-- Task item --
Find the word "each" in the data. Return every line where it appears.

= Beginning of Section =

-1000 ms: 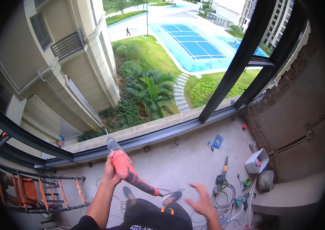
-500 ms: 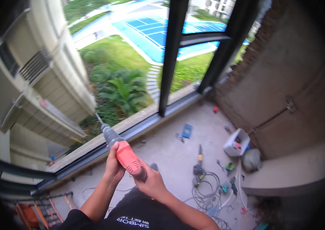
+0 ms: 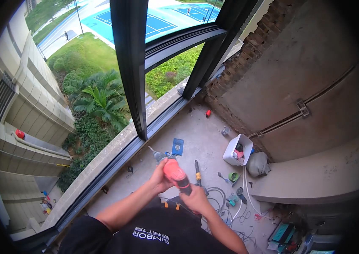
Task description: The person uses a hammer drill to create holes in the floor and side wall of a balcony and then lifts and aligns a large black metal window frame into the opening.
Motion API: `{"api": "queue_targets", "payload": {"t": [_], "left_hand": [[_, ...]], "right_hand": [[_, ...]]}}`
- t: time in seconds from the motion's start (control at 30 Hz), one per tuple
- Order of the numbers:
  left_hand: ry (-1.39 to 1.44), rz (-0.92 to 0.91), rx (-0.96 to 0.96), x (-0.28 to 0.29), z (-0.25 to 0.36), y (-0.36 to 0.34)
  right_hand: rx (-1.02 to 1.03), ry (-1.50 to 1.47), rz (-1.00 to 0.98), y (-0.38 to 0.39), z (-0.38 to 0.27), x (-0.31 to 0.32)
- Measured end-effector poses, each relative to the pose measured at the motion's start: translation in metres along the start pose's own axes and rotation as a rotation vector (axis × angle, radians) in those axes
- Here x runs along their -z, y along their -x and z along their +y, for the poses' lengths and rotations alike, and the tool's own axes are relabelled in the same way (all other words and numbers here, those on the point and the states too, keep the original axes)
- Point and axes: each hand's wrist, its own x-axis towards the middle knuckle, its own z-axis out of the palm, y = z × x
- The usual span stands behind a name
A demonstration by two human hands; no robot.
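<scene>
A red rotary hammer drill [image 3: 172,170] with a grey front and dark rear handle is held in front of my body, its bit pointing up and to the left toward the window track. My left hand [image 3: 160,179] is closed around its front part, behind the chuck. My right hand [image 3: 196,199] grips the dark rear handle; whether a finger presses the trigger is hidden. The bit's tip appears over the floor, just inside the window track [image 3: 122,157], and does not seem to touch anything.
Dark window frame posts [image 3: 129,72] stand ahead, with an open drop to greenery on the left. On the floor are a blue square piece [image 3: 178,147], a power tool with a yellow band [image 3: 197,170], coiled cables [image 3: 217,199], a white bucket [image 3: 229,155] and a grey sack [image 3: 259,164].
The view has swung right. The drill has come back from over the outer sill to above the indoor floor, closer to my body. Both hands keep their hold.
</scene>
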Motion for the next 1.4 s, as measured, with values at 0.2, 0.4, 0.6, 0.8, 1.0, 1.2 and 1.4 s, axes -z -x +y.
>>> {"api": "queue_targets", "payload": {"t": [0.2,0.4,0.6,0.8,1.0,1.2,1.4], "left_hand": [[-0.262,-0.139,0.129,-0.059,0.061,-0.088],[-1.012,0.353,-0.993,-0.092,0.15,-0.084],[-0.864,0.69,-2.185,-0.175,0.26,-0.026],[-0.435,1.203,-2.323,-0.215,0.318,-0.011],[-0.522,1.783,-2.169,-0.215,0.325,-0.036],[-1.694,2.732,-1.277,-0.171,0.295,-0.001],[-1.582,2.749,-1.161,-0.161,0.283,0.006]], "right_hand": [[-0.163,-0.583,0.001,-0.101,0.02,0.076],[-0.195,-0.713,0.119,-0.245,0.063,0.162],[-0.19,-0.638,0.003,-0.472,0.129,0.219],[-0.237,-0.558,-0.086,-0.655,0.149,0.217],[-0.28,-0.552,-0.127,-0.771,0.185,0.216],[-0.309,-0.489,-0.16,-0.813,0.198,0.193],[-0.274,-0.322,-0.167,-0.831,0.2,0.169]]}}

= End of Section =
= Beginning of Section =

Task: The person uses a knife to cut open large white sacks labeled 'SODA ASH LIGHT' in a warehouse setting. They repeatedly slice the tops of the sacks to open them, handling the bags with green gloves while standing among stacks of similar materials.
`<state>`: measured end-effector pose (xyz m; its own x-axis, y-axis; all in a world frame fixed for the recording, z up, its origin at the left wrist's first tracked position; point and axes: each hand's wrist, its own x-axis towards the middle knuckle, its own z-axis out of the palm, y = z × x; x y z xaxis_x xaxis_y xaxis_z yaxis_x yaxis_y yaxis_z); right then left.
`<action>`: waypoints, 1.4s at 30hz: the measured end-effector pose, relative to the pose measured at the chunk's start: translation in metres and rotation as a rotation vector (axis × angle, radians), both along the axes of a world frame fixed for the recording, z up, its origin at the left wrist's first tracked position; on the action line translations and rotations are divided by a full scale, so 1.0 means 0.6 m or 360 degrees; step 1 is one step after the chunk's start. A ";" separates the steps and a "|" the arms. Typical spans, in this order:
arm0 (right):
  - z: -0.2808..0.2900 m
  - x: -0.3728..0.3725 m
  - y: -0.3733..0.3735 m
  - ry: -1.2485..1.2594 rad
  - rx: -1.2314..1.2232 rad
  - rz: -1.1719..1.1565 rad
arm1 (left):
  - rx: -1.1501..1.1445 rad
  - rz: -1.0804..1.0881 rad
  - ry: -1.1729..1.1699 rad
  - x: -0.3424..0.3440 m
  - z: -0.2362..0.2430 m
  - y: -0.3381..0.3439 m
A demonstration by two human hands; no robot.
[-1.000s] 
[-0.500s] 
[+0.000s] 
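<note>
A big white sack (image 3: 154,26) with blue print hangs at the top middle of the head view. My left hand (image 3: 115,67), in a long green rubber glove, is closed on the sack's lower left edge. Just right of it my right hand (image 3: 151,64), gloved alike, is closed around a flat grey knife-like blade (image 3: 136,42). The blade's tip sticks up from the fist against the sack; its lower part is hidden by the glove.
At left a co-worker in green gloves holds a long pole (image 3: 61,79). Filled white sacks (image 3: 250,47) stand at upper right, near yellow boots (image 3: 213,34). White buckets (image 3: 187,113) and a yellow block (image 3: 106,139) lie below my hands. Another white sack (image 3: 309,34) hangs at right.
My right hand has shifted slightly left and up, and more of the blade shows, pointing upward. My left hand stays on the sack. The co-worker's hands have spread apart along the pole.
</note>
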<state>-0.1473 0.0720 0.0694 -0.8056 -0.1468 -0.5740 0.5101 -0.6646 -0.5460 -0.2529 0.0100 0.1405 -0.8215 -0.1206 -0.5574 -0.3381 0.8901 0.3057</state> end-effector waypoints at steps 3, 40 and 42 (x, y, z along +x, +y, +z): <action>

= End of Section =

-- Solved problem --
- Measured end-effector poses, each relative to the pose measured at the motion's start: translation in metres along the start pose's own axes and rotation as a rotation vector (axis × angle, radians) in those axes
- Point and axes: each hand's wrist, its own x-axis towards the middle knuckle, its own z-axis out of the palm, y = z × x
`<state>`: measured end-effector pose (xyz m; its own x-axis, y-axis; all in a world frame fixed for the recording, z up, its origin at the left wrist's first tracked position; point and axes: each hand's wrist, its own x-axis towards the middle knuckle, its own z-axis out of the palm, y = z × x; x y z xaxis_x xaxis_y xaxis_z yaxis_x yaxis_y yaxis_z); right then left.

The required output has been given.